Instructions to follow ▸ Write out the data exactly, keeping every line.

━━━━━━━━━━

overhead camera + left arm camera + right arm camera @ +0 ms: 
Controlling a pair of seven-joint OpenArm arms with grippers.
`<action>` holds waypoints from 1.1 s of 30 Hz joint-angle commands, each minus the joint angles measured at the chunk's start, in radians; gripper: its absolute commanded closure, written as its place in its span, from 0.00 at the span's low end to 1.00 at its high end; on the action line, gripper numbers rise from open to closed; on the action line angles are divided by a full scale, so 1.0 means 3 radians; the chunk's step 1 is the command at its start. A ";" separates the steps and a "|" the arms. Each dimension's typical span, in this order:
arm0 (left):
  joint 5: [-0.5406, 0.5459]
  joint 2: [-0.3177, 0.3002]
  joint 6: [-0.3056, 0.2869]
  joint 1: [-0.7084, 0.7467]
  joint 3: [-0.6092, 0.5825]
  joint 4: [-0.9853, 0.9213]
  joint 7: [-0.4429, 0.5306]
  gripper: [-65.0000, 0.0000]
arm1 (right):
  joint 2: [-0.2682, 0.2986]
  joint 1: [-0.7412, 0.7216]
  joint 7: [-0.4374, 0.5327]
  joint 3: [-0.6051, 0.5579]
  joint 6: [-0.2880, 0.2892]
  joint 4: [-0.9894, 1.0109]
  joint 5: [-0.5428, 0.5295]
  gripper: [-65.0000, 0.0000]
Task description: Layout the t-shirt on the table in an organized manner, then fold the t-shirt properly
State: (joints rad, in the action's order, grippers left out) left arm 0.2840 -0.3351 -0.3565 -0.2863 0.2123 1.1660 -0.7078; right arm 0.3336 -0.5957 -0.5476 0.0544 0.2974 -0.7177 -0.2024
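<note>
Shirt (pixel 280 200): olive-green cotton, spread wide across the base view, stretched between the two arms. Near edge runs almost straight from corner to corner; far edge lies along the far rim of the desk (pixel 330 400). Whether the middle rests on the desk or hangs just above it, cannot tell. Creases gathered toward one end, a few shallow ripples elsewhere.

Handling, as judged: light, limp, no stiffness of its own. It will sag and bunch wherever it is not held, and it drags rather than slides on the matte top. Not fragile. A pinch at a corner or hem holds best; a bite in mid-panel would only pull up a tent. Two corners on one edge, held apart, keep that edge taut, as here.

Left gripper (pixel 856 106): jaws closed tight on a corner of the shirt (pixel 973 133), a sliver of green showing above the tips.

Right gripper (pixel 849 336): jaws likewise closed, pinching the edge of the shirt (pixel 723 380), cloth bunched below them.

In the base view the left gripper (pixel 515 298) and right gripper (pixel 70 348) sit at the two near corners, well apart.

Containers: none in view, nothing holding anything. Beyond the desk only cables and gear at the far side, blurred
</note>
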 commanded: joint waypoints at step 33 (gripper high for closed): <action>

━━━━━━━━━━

Exercise result ▸
overhead camera + left arm camera + right arm camera @ +0 ms: 
Controlling a pair of seven-joint OpenArm arms with grippers.
`<action>` holds waypoints from 1.1 s of 30 Hz joint-angle commands, each minus the joint angles measured at the chunk's start, in radians; gripper: its absolute commanded closure, written as its place in its span, from 0.00 at the span's low end to 1.00 at its high end; on the action line, gripper numbers rise from open to closed; on the action line angles are divided by a full scale, so 1.0 means 3 radians; the chunk's step 1 is the command at its start. A ";" separates the steps and a "|" the arms. Each dimension's typical span, in this order:
arm0 (left):
  joint 5: [-0.5406, 0.5459]
  joint 2: [-0.3177, 0.3002]
  joint 6: [-0.3056, 0.2869]
  joint 1: [-0.7084, 0.7467]
  joint 3: [-0.6092, 0.5825]
  joint 4: [-0.9853, 0.9213]
  joint 7: [-0.4429, 0.5306]
  gripper: [-65.0000, 0.0000]
arm1 (right):
  joint 2: [-0.2682, 0.2986]
  joint 1: [-0.7412, 0.7216]
  joint 7: [-0.4374, 0.5327]
  joint 3: [-0.6051, 0.5579]
  joint 6: [-0.2880, 0.2892]
  joint 4: [-0.9894, 1.0109]
  joint 5: [-0.5428, 0.5295]
  gripper: [-65.0000, 0.0000]
Task description: Layout the t-shirt on the table in an organized manner, then fold the t-shirt properly
State: (joints rad, in the action's order, grippers left out) left arm 0.2840 -0.3351 -0.3565 -0.2863 0.2123 1.1660 -0.7078; right arm 0.3336 -0.5957 -0.5476 0.0544 0.2974 -0.7177 -0.2024
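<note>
Shirt (pixel 280 200): olive-green cotton, spread wide across the base view, stretched between the two arms. Near edge runs almost straight from corner to corner; far edge lies along the far rim of the desk (pixel 330 400). Whether the middle rests on the desk or hangs just above it, cannot tell. Creases gathered toward one end, a few shallow ripples elsewhere.

Handling, as judged: light, limp, no stiffness of its own. It will sag and bunch wherever it is not held, and it drags rather than slides on the matte top. Not fragile. A pinch at a corner or hem holds best; a bite in mid-panel would only pull up a tent. Two corners on one edge, held apart, keep that edge taut, as here.

Left gripper (pixel 856 106): jaws closed tight on a corner of the shirt (pixel 973 133), a sliver of green showing above the tips.

Right gripper (pixel 849 336): jaws likewise closed, pinching the edge of the shirt (pixel 723 380), cloth bunched below them.

In the base view the left gripper (pixel 515 298) and right gripper (pixel 70 348) sit at the two near corners, well apart.

Containers: none in view, nothing holding anything. Beyond the desk only cables and gear at the far side, blurred
</note>
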 commanded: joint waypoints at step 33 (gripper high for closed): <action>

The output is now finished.